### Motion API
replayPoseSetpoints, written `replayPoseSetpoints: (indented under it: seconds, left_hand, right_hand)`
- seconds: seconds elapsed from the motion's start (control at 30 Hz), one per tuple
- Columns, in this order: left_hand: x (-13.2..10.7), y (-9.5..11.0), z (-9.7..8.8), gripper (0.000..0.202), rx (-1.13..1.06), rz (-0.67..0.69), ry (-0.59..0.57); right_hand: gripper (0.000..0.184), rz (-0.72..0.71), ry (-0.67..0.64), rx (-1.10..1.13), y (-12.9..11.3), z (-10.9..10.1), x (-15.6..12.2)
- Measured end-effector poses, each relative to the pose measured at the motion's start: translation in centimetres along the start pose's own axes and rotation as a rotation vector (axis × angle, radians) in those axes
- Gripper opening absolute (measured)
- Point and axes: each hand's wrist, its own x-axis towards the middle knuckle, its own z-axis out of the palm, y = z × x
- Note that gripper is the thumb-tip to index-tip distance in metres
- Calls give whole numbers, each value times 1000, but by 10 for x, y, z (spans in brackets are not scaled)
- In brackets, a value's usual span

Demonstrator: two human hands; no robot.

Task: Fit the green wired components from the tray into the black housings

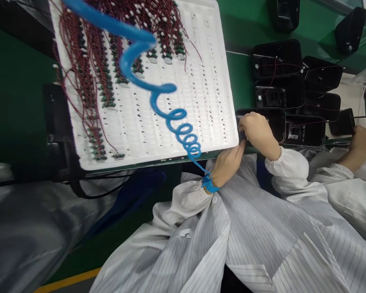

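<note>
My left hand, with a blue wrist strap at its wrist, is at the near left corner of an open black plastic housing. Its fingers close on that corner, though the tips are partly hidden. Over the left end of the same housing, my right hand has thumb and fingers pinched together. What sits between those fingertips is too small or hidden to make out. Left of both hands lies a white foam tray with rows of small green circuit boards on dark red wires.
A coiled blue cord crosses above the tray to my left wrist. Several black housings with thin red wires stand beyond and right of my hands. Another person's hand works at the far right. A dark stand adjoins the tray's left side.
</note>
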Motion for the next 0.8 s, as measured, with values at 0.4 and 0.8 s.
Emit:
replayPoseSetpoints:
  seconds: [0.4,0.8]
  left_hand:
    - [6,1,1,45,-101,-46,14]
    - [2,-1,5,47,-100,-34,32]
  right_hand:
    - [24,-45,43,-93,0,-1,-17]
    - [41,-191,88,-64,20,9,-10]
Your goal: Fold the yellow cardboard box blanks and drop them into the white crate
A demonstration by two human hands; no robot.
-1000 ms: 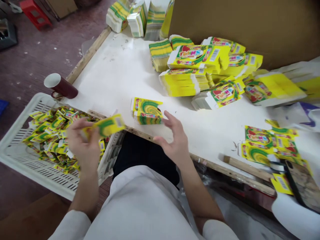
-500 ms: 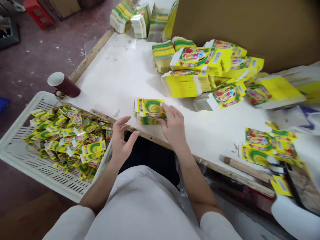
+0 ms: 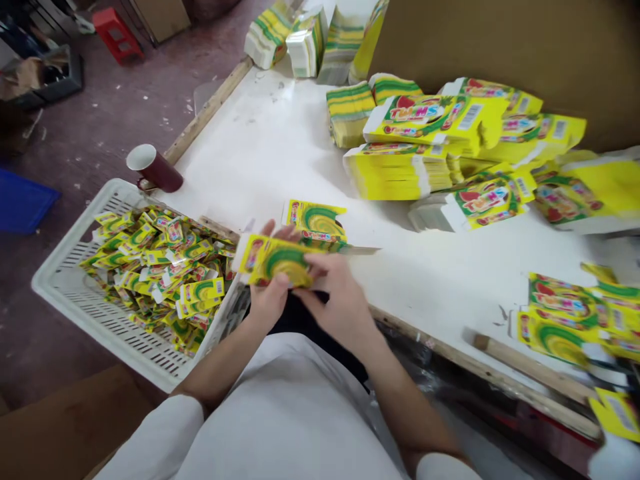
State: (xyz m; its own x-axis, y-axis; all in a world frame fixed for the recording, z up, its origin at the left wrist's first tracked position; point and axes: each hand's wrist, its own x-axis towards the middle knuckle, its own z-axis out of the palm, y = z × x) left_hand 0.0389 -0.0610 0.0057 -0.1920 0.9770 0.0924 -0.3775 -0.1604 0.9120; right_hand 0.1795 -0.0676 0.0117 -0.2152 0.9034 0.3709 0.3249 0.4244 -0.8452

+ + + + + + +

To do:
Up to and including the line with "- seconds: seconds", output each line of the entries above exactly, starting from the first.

Answer to the exercise:
### Motion API
replayPoseSetpoints, written `replayPoseSetpoints: (indented under it: seconds, left_hand, right_hand)`
- seconds: seconds elapsed from the motion's start (control at 30 Hz), one per tuple

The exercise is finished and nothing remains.